Task to complete:
Copy the complete listing word for word, but do not carry over any images.

----

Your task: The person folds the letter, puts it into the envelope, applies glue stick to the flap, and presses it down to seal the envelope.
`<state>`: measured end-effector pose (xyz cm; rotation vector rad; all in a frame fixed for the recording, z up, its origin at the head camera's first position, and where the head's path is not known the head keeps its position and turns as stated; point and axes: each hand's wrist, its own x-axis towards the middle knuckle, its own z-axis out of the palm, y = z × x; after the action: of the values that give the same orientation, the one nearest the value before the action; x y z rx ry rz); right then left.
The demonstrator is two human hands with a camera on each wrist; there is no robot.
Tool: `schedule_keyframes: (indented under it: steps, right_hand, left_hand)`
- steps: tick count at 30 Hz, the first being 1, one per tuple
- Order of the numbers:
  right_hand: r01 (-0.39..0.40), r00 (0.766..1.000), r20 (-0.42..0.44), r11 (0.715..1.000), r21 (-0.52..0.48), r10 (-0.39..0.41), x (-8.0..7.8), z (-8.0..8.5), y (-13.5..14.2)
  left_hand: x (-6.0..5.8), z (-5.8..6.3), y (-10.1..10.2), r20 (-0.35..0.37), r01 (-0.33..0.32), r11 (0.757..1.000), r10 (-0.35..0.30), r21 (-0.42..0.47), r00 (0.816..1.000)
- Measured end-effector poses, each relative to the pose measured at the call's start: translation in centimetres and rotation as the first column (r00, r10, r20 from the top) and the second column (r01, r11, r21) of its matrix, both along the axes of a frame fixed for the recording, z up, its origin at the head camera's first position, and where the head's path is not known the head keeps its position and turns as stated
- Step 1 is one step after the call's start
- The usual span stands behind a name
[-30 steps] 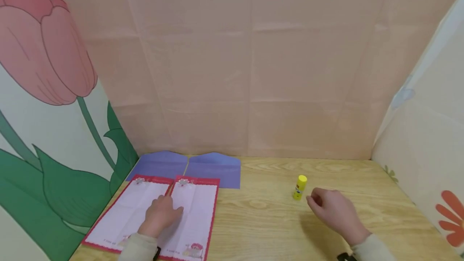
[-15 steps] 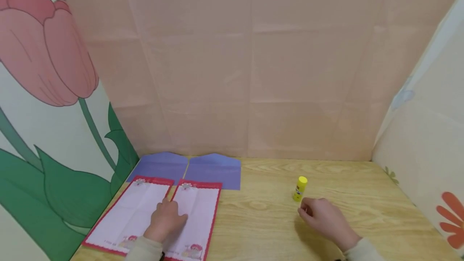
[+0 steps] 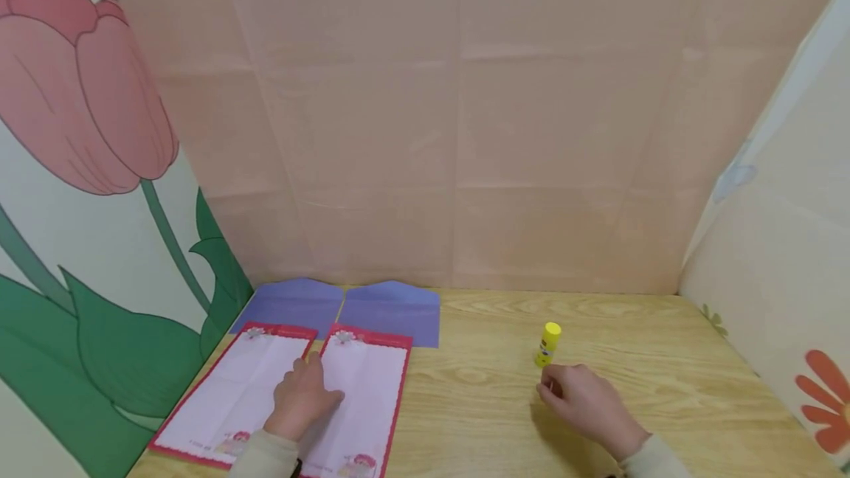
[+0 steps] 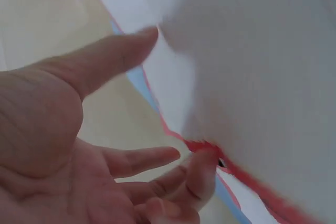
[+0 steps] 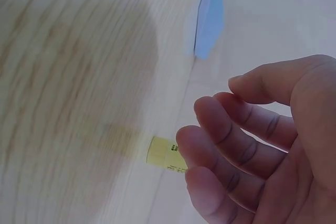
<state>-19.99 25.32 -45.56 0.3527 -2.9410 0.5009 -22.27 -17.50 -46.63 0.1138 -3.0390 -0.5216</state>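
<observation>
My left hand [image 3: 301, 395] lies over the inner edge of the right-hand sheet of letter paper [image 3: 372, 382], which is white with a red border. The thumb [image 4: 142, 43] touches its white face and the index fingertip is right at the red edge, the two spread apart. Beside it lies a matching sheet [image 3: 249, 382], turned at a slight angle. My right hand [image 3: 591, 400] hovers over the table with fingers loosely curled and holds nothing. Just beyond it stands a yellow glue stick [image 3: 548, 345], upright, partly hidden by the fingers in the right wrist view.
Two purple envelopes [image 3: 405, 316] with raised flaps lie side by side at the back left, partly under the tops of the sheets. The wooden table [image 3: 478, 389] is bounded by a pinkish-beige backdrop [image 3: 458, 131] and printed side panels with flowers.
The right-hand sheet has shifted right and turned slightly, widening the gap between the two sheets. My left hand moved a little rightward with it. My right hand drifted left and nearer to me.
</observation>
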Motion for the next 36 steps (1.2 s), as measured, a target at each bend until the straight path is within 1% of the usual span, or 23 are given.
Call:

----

Answer section:
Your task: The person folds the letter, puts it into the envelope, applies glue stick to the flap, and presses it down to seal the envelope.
`<state>`: measured end-effector pose (xyz cm; rotation vector rad; all in a frame fixed for the recording, z up, its origin at the head camera's first position, and where the head's path is not known the head keeps its position and turns as stated; point and axes: each hand's wrist, its own x-axis towards the middle knuckle, its own z-axis out of the palm, y = z × x; after the action: of the values that give the same orientation, the one nearest the value before the action; x y z rx ry rz); right then left.
The demonstrator is two human hands with a camera on each wrist; there is no robot.
Tool: `schedule_keyframes: (indented under it: steps, right_hand, left_hand)`
- steps: tick count at 30 Hz, the first being 1, one per tuple
- Order of the numbers:
  right_hand: r01 (-0.39..0.40), r00 (0.766..1.000), r20 (-0.42..0.44), r11 (0.715..1.000), r21 (-0.52..0.48), r10 (-0.39..0.41), x (-8.0..7.8), z (-8.0..8.5), y (-13.5..14.2)
  left_hand: x (-6.0..5.8), z (-5.8..6.3), y (-10.1..10.2), r20 (-0.35..0.37), r01 (-0.33..0.32), r11 (0.757..1.000), r10 (-0.35..0.30), r21 (-0.42..0.47), r00 (0.816..1.000)
- Measured end-effector poses, each relative to the pose measured at the call's start: translation in centimetres and rotation as the first column (r00, r10, r20 from the top) and the second column (r01, r11, r21) of its matrix, both along the axes of a frame fixed for the recording, z up, its origin at the head camera's first position, and where the head's path is not known the head keeps its position and turns as stated
- Step 1 is one step after the call's start
- The usual span stands behind a name
[-30 steps] 
[-15 steps] 
[+0 steps] 
[+0 steps] 
[+0 steps] 
<state>-19.99 25.32 -45.56 0.3527 -2.9410 0.5009 -22.27 -17.50 -46.63 0.1138 -3.0390 -0.5216</state>
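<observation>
My left hand [image 3: 301, 395] lies over the inner edge of the right-hand sheet of letter paper [image 3: 372, 382], which is white with a red border. The thumb [image 4: 142, 43] touches its white face and the index fingertip is right at the red edge, the two spread apart. Beside it lies a matching sheet [image 3: 249, 382], turned at a slight angle. My right hand [image 3: 591, 400] hovers over the table with fingers loosely curled and holds nothing. Just beyond it stands a yellow glue stick [image 3: 548, 345], upright, partly hidden by the fingers in the right wrist view.
Two purple envelopes [image 3: 405, 316] with raised flaps lie side by side at the back left, partly under the tops of the sheets. The wooden table [image 3: 478, 389] is bounded by a pinkish-beige backdrop [image 3: 458, 131] and printed side panels with flowers.
The right-hand sheet has shifted right and turned slightly, widening the gap between the two sheets. My left hand moved a little rightward with it. My right hand drifted left and nearer to me.
</observation>
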Motion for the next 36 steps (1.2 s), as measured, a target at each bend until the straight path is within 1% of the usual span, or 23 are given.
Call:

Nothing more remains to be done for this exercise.